Integrating Artificial Intelligence with SAP ERP: ML, NLP, and Disease Analytics for Healthcare, Finance, and Agriculture
DOI:
https://doi.org/10.15662/IJEETR.2024.0606011Keywords:
SAP S/4HANA, Enterprise Resource Planning, Artificial Intelligence, Machine Learning, Natural Language Processing, Disease Analytics, Healthcare, Finance, Agriculture, Predictive Analytics, Intelligent ERPAbstract
The convergence of Artificial Intelligence (AI) and Enterprise Resource Planning (ERP) systems promises to reshape how organizations manage complex, data‑intensive operations across sectors. This paper explores the integration of Machine Learning (ML), Natural Language Processing (NLP), and domain‑specific analytics (particularly disease analytics) into SAP S/4HANA — one of the world’s leading ERP platforms — to support enhanced decision‑making in three critical domains: healthcare, finance, and agriculture.

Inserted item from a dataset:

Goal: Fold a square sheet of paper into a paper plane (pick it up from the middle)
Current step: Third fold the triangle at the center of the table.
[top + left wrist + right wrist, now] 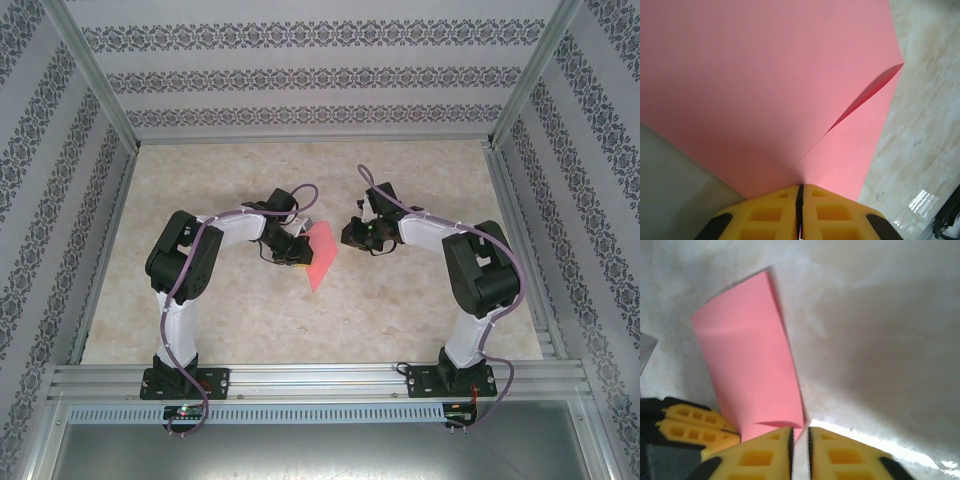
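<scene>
I see the paper [322, 258] at the middle of the table [430, 310], between the two grippers. It is thin, matt, salmon-pink and unmarked. From above it reads as a narrow wedge with its point toward the near edge, and its far left part is hidden behind the left gripper [292, 248]. On the left wrist camera the sheet runs off the top and left of the frame, so I cannot make out its full outline. A flap lifts off it along a straight crease that runs from the jaws out to a sharp corner, with darker red shadow under the raised edge. The left fingers [765, 216] are yellow moulded blocks with rectangular pockets and black outer edges. They are pressed together on the paper, which disappears into the seam between them. On the right wrist camera the sheet looks like a bowed strip with one square far corner, and its near edge curls up just at the tips of the right gripper [800, 431]. Those jaws stand a thin slit apart with pale light in the gap, and I cannot tell whether the tips touch the paper. The table is pale beige, marbled and glossy, with glare patches; on the right wrist camera it is blurred.
</scene>
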`<state>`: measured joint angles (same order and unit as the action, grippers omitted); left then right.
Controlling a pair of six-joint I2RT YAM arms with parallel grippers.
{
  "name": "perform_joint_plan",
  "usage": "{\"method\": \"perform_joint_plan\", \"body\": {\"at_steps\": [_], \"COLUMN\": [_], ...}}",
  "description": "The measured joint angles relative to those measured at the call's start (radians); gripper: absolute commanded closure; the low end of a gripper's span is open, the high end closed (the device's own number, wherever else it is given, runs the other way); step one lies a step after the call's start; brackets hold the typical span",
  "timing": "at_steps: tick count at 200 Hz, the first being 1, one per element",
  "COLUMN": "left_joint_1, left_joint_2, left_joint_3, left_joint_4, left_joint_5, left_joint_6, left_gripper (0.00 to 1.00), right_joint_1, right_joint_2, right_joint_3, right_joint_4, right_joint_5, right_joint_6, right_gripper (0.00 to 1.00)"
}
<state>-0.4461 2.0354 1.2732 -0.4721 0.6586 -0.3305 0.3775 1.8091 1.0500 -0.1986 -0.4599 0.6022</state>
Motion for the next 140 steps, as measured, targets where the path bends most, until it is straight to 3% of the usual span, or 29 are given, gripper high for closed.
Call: {"method": "perform_joint_plan", "body": {"at_steps": [72, 140], "left_joint_1": [-0.005, -0.004], "left_joint_2": [-0.012, -0.031], "left_joint_3": [0.008, 0.022], "left_joint_4": [-0.007, -0.025], "left_joint_5": [-0.026, -0.081], "left_joint_6": [0.002, 0.003], "left_gripper": [0.82, 0.78], "right_joint_1": [0.042, 0.066], "right_joint_2": [-0.064, -0.063], "right_joint_3": [-0.074, -0.095], "right_joint_4": [-0.007, 0.04], "right_joint_5": [-0.027, -0.06], "right_joint_6": [0.002, 0.038], "right_gripper": [0.65, 0.63]}}
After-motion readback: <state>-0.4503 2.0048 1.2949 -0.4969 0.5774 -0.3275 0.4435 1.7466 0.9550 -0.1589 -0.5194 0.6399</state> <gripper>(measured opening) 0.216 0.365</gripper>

We discuss how embedding ML models within SAP enables predictive analytics for disease diagnosis and treatment protocols, real‑time financial forecasting, anomaly and fraud detection, and agriculture supply‑chain & crop‑yield forecasting. Our methodology combines a conceptual framework for AI‑ERP integration with hypothetical and pilot use cases across sectors. The results suggest that AI‑enhanced ERP can significantly improve operational efficiency, accuracy of predictions, and responsiveness — but also highlight challenges such as data quality, privacy, and system complexity. We conclude by outlining a roadmap for future work and practical deployment, emphasizing governance, domain‑specific customization, and hybrid human–AI collaboration. This study aims to guide researchers and practitioners seeking to leverage AI within ERP ecosystems for multi‑sector impact.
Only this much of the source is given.